Blinded with injured optic nerves, and lame with physical injuries to hip and back, at the end of World War II, I faced an almost nonexistent future. My service record states: This officer has no neurotic or psychotic tendencies of any kind whatsoever, but it also states permanently disabled physically.
And so there came a further blow... I was abandoned by family and friends as a supposedly hopeless cripple and a probable burden upon them for the rest of my days. I yet worked my way back to fitness and strength in less than two years, using only what I know and could determine about man and his relationship to the universe. I had no one to help me; what I had to know I had to find out. And its quite a trick studying when you cannot see.
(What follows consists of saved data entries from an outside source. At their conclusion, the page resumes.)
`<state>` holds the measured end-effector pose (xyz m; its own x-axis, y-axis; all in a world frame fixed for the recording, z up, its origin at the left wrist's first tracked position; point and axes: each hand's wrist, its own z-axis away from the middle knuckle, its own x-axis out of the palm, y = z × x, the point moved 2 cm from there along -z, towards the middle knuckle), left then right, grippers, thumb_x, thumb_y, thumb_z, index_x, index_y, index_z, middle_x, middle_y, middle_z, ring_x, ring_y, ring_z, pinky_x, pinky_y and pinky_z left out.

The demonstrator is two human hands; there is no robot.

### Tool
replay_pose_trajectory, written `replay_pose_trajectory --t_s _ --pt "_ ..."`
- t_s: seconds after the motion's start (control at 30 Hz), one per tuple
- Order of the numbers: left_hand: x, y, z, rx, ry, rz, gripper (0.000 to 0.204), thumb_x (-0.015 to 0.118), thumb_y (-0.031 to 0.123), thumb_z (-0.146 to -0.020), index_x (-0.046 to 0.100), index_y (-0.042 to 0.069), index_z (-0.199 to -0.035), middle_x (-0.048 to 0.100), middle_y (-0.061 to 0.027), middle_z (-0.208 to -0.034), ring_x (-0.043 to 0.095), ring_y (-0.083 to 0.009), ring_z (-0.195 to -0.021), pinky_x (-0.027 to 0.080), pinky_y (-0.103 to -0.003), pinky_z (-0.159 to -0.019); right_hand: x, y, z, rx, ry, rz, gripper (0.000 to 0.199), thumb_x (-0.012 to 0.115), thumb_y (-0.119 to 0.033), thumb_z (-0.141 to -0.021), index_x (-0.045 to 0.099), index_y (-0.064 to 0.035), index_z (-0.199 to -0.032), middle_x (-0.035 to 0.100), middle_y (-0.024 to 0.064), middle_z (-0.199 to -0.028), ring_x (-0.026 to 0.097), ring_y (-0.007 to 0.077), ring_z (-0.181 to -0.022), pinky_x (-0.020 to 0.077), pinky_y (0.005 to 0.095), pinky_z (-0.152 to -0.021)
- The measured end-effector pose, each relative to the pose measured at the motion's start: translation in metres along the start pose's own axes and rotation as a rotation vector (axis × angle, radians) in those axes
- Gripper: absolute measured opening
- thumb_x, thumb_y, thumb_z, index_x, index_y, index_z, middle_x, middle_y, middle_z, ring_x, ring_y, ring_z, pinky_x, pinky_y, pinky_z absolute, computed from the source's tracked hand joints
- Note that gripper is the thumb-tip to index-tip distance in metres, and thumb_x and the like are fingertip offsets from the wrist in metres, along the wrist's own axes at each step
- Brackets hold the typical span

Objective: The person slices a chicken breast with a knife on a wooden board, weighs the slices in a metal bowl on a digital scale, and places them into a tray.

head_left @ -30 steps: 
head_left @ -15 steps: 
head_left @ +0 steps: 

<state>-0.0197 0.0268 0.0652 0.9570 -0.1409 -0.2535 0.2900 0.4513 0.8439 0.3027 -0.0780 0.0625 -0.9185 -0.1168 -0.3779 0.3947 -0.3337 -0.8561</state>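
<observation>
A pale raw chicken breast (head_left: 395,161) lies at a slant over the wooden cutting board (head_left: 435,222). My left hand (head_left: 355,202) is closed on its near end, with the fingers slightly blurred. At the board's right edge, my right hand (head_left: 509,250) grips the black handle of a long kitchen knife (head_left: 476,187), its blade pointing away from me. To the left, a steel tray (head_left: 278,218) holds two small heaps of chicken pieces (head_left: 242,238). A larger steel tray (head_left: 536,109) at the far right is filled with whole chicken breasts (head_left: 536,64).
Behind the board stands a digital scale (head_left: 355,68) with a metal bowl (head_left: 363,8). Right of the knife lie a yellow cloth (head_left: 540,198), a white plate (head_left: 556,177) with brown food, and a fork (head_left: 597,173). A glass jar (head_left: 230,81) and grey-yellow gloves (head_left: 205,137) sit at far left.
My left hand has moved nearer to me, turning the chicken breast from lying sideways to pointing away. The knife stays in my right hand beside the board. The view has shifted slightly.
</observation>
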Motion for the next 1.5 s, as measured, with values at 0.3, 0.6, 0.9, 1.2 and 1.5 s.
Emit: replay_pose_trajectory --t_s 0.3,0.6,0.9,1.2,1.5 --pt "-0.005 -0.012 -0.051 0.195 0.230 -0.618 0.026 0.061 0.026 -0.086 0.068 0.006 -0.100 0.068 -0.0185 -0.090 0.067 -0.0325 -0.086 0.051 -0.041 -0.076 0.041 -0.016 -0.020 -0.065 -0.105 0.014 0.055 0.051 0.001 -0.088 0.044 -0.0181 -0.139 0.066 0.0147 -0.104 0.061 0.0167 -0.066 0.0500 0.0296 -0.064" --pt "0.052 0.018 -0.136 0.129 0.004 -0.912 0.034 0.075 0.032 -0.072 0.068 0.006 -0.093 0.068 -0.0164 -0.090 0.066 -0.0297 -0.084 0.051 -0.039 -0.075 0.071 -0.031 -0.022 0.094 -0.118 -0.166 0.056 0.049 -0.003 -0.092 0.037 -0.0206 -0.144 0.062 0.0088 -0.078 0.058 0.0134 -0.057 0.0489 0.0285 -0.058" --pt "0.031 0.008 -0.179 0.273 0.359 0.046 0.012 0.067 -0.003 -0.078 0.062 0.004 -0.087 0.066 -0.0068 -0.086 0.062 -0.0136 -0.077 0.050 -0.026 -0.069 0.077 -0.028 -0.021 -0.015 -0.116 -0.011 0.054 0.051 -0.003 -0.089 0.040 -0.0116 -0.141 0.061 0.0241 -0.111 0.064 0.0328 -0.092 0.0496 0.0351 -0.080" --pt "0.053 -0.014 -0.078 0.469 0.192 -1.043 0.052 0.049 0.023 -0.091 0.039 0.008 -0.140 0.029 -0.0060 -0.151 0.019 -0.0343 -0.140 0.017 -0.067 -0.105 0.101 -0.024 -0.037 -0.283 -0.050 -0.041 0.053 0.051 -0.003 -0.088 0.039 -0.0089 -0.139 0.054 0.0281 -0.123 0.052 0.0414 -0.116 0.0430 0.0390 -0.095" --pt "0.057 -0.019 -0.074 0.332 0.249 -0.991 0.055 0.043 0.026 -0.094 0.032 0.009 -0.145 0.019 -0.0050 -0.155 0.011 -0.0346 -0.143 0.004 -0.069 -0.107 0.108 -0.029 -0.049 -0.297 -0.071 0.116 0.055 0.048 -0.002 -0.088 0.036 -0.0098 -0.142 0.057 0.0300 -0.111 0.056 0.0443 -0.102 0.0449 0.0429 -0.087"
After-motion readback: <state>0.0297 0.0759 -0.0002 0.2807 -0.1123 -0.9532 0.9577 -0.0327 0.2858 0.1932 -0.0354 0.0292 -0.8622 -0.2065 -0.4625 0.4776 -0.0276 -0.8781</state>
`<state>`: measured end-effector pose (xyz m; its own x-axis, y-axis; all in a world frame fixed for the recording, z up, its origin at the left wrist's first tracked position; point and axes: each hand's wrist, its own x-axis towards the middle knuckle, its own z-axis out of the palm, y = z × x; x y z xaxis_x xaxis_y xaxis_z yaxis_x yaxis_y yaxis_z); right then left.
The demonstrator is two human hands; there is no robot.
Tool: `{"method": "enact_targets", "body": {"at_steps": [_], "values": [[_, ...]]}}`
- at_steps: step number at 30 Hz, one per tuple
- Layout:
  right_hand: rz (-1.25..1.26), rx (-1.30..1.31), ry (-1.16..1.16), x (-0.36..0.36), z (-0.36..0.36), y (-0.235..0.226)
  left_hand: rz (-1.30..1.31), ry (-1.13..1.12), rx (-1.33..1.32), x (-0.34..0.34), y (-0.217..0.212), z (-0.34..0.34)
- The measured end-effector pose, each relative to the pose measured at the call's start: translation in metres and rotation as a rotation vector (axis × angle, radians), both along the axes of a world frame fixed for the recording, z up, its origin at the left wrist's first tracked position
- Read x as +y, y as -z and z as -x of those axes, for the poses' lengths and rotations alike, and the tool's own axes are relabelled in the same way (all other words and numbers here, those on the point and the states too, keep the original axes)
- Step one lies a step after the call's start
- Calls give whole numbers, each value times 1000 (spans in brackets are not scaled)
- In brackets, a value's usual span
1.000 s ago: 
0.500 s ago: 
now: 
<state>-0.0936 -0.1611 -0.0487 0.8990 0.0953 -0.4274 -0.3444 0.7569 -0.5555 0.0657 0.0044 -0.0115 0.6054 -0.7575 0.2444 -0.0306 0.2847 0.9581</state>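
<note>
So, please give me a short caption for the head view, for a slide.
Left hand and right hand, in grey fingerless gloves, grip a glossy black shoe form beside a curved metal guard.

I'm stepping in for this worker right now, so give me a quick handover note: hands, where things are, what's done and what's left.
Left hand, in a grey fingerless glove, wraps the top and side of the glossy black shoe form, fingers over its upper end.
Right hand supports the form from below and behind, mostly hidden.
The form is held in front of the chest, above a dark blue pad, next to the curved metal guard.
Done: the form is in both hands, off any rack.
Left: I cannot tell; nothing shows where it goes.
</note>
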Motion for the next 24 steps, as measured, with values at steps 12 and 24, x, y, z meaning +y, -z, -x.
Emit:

I became used to being told it was all impossible, that there was no way, no hope. Yet I came to see again and walk again, and I built an entirely new life. It is a happy life, a busy one and I hope a useful one. My only moments of sadness are those which come when bigoted men tell others all is bad and there is no route anywhere, no hope anywhere, nothing but sadness and sameness and desolation, and that every effort to help others is false. I know it is not true.
So my own philosophy is that one should share what wisdom he has, one should help others to help themselves, and one should keep going despite heavy weather for there is always a calm ahead. One should also ignore catcalls from the selfish intellectual who cries: Dont expose the mystery. Keep it all for ourselves. The people cannot understand.